§ What the task asks:
What's wanted here is the full listing below, repeated exactly, with no images in it.

== Segment start ==

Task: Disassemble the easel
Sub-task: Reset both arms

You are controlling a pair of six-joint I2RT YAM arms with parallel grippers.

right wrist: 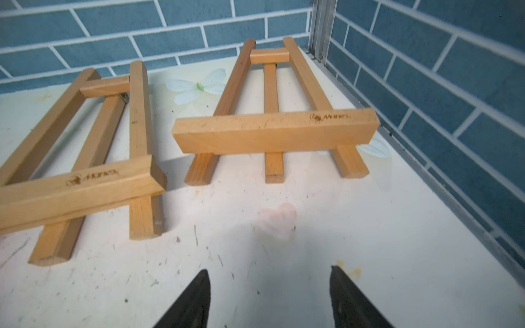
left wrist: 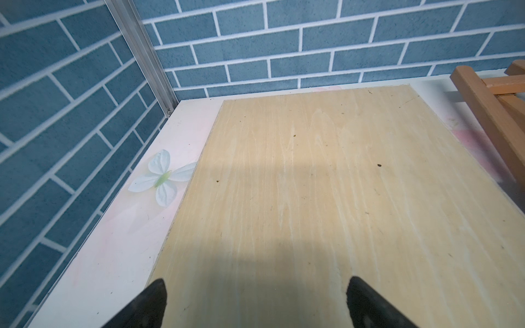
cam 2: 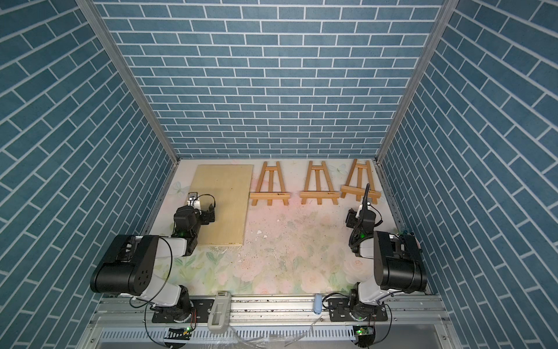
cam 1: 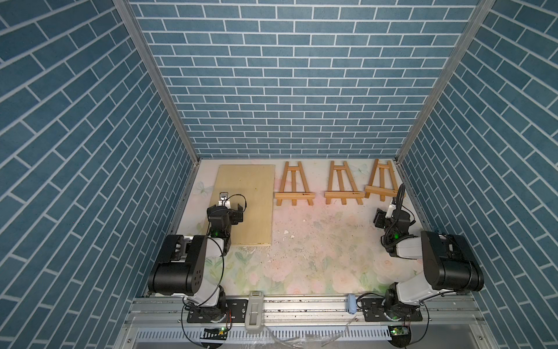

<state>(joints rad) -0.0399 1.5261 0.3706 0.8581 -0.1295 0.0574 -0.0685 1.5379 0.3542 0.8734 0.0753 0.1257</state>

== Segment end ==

§ Task result:
Task: Disassemble the easel
Sub-task: Reset both arms

You are controlling a pair of six-joint I2RT YAM arms with parallel grippers.

right wrist: 
left wrist: 
cam 2: 
cam 1: 

<state>(joints rad) -0.0399 1.5261 0.3706 0.8581 -0.1295 0.0574 -0.0685 1.5379 0.3542 0.8734 0.0753 0.1257</state>

The exercise has been carried out in full.